(DATASET EXTRACT)

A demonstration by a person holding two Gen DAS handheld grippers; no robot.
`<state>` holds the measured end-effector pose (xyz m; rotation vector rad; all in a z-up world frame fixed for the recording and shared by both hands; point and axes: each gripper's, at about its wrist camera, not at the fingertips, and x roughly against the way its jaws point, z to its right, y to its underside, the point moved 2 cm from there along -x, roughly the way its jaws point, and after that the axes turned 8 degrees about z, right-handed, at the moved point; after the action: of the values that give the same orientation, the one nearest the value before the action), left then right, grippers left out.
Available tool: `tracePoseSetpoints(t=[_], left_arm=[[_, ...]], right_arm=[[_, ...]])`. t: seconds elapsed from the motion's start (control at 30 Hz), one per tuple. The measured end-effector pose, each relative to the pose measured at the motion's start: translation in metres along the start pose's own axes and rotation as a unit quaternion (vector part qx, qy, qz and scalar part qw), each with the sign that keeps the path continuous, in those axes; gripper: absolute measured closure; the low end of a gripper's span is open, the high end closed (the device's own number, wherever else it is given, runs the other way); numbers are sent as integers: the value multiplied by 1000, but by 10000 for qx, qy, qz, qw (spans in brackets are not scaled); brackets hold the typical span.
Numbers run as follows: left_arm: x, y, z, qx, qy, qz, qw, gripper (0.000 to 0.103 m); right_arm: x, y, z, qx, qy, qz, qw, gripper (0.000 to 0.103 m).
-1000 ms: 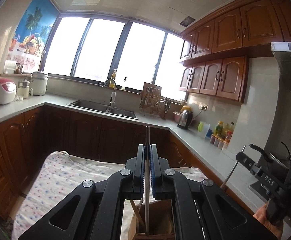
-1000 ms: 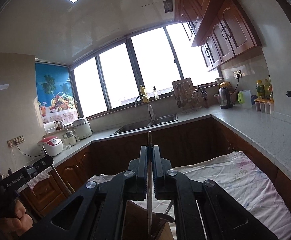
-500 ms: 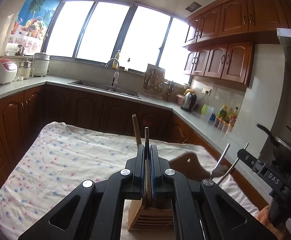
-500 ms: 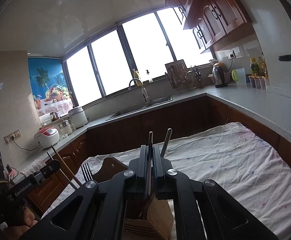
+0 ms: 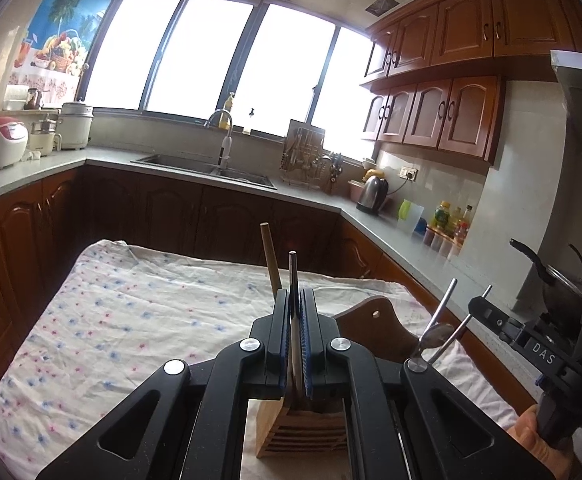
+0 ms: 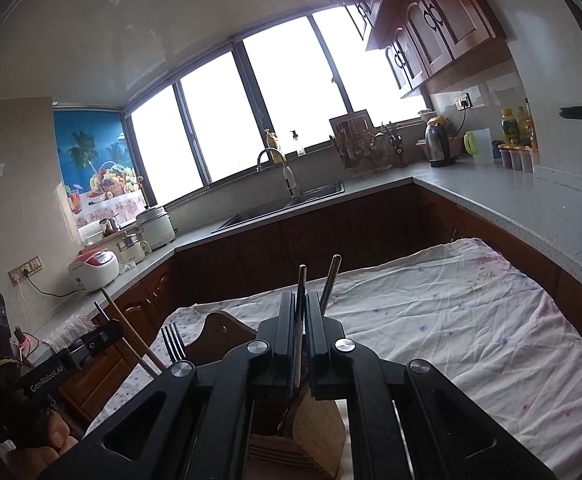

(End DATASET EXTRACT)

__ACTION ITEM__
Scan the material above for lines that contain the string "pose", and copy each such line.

__SOLUTION FOR THIS EXERCISE__
`<state>` holds the measured end-effector pose (xyz m; rotation vector rad; all in a z-up world frame fixed for the recording and shared by both hands; point and axes: each gripper's, at about its wrist camera, not at the fingertips, and x roughly against the way its jaws point, z to its right, y to its underside, the point moved 2 cm from there along -x, roughly the way its jaws point, and after that the axes turned 8 degrees about z, right-handed, at the moved point; after the action: of the values that give the same orientation, the one nearest the value before the action), left then right, grippers left out.
Available tool: `tracePoseSetpoints(t=[_], left_arm=[[_, ...]], right_arm=[[_, ...]])`. t: seconds elapsed from the motion's start (control at 30 Hz), one per tuple. The measured end-effector pose, each relative to the pose measured at the motion's start: translation in metres along the start pose's own axes and rotation as a unit quaternion (vector part qx, qy, qz and scalar part qw), each with the sign that keeps the path continuous, in those axes; gripper: absolute measured closure; the low end of a gripper's span is open, the high end closed (the device's own number, wherever else it is given, runs the other way); numbers are sent as integers: the value multiplied by 1000, but by 10000 for qx, qy, qz, qw (spans in brackets are not scaled); brackets hold the typical span.

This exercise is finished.